**ABOUT THIS TASK**
Starting at the line that has "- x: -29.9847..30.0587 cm" and stopping after the line that has "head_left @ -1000", reproduce the listing below exactly; omit everything else.
START DATA SECTION
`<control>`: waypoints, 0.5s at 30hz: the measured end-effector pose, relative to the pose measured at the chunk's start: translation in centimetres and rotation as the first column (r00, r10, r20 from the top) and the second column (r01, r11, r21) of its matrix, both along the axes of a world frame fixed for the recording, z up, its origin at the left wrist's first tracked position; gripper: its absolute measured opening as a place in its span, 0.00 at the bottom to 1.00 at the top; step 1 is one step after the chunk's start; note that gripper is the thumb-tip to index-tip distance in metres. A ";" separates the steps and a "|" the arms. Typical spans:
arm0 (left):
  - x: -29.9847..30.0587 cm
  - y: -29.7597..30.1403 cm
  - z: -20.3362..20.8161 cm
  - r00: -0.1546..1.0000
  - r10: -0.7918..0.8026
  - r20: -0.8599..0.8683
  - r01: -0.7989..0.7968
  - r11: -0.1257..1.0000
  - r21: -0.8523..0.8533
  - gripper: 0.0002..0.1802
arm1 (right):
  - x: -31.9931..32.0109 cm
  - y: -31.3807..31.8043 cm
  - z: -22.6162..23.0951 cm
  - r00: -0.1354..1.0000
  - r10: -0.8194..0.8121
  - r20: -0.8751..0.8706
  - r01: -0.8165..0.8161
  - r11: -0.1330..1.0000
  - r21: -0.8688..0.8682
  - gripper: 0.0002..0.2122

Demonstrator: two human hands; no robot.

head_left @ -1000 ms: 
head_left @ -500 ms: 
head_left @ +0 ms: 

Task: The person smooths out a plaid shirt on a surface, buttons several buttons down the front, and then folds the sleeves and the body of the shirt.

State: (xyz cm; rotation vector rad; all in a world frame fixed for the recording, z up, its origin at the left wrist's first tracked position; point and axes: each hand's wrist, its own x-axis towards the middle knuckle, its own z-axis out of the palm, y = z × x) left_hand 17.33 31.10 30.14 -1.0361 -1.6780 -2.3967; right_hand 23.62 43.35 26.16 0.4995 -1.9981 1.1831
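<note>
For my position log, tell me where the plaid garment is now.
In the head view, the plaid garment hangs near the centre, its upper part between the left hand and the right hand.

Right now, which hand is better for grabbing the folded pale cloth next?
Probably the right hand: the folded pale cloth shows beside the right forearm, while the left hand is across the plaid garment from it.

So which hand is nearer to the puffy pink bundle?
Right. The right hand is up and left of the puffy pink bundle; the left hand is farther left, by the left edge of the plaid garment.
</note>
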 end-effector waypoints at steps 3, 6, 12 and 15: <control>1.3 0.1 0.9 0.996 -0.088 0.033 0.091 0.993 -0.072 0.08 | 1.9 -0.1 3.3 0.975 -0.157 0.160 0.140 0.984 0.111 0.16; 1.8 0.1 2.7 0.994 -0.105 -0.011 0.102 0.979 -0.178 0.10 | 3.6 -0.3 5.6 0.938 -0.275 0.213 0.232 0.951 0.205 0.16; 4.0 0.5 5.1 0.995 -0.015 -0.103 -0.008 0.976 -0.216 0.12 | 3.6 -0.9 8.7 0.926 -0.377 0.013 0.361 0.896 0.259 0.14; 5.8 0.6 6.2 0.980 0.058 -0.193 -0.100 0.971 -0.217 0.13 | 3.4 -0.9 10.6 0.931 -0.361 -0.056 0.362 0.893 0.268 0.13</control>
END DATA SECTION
**RESPONSE**
  - x: -29.9847..30.0587 cm
  - y: -29.7597..30.1403 cm
  - z: -20.3362..20.8161 cm
  - r00: -0.1546..1.0000
  - r10: -0.7918..0.8026
  - r20: -0.8599..0.8683
  - r01: -0.7989..0.7968
  - r11: -0.1257..1.0000
  - r21: -0.8523..0.8533
  - gripper: 0.0002..0.1802
arm1 (right):
  - x: -31.9931..32.0109 cm
  - y: -31.3807..31.8043 cm
  - z: -22.6162..23.0951 cm
  - r00: -0.1354..1.0000
  - r10: -0.8194..0.8121
  - r20: -0.8751..0.8706
  - r01: -0.8165..0.8161
  - r11: -0.1330..1.0000
  - r21: -0.8688..0.8682
  - gripper: 0.0002..0.2122

Demonstrator: two human hands; no robot.

head_left @ -1000 ms: 

Nothing else remains for the exercise.